Read the material below and tally how many lines hold the word "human", giving the number and nothing else.

——————

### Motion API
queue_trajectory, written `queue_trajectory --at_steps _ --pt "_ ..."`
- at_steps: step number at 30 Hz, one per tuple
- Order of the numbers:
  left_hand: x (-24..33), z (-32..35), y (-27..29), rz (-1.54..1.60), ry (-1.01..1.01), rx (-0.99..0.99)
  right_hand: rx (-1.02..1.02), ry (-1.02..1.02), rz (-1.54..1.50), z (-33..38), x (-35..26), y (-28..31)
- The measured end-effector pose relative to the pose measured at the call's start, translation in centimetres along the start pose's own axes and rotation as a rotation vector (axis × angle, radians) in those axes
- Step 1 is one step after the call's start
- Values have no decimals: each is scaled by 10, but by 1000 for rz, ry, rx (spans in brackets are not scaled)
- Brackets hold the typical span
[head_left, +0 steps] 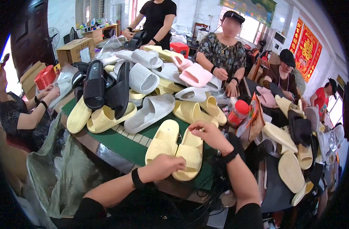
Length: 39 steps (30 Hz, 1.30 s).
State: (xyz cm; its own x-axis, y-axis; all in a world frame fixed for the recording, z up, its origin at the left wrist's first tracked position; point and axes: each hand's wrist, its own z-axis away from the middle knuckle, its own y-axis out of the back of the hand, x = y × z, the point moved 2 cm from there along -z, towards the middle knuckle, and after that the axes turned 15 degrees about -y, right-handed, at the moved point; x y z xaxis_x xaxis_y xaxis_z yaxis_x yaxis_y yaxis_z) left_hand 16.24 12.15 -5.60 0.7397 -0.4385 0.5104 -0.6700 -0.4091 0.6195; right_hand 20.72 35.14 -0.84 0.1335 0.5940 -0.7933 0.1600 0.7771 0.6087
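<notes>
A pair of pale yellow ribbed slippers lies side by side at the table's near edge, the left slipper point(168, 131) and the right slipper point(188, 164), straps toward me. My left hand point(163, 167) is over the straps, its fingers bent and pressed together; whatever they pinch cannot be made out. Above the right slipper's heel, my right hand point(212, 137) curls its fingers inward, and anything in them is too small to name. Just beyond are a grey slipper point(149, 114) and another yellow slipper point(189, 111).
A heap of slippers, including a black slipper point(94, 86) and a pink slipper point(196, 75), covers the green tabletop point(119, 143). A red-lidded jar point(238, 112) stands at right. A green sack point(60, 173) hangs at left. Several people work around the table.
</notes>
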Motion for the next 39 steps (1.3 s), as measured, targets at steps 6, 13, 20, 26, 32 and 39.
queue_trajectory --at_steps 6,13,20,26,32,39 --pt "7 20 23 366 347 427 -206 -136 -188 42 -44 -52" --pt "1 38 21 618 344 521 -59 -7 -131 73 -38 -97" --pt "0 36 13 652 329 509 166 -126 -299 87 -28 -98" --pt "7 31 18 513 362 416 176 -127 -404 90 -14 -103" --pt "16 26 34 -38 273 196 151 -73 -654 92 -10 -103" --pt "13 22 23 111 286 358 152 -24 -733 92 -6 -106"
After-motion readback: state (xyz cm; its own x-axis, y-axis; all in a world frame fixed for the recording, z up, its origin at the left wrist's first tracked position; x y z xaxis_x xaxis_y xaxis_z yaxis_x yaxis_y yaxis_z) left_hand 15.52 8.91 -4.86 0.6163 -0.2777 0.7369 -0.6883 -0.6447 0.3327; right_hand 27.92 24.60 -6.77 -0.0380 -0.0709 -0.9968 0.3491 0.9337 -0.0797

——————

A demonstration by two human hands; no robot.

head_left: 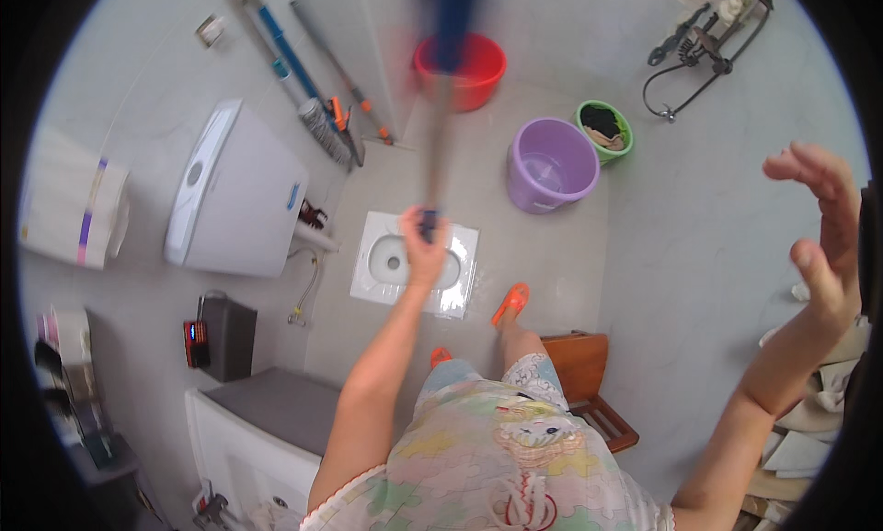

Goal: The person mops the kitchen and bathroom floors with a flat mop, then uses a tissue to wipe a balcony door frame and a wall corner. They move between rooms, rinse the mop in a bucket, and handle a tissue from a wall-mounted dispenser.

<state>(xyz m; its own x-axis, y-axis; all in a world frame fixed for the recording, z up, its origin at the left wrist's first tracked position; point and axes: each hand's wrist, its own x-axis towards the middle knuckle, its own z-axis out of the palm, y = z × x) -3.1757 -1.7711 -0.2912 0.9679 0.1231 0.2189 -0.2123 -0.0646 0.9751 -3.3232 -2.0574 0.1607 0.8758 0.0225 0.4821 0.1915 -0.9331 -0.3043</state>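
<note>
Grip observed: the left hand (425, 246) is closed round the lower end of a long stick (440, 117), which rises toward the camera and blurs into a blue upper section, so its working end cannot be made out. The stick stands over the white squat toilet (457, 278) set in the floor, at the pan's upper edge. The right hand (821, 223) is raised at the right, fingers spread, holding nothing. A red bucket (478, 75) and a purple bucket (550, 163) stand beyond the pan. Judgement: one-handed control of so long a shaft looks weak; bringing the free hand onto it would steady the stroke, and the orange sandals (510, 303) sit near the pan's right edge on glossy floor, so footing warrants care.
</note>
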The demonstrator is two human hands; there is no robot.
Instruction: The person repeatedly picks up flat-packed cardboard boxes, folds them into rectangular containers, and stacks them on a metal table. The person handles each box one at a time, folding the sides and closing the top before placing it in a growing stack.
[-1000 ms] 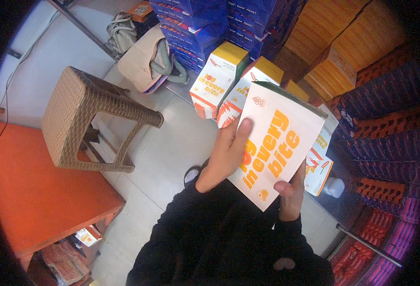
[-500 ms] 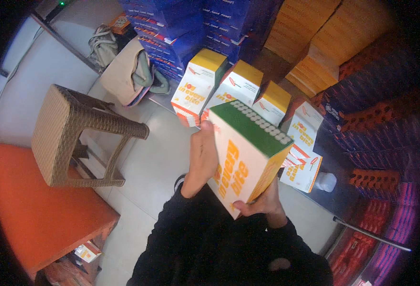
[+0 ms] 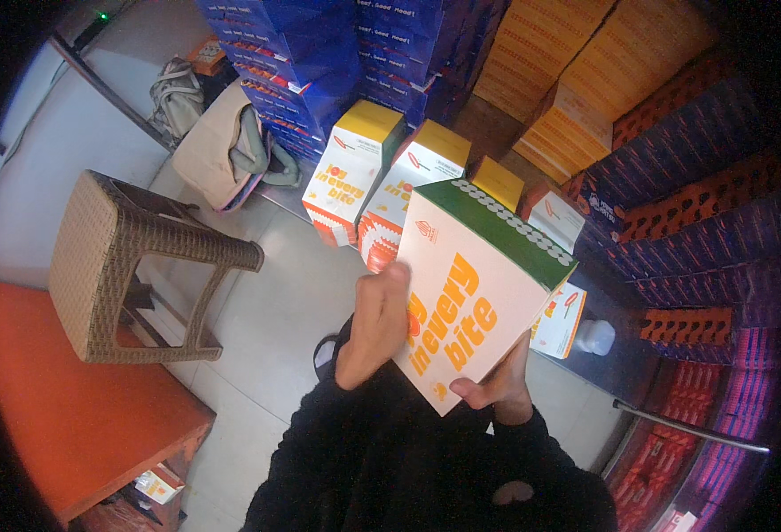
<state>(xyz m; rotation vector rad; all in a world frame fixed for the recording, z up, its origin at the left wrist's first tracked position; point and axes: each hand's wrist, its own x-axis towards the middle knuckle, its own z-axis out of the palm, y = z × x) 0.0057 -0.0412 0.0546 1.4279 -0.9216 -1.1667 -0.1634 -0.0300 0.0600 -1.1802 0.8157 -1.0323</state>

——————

Solution to the problem -> 2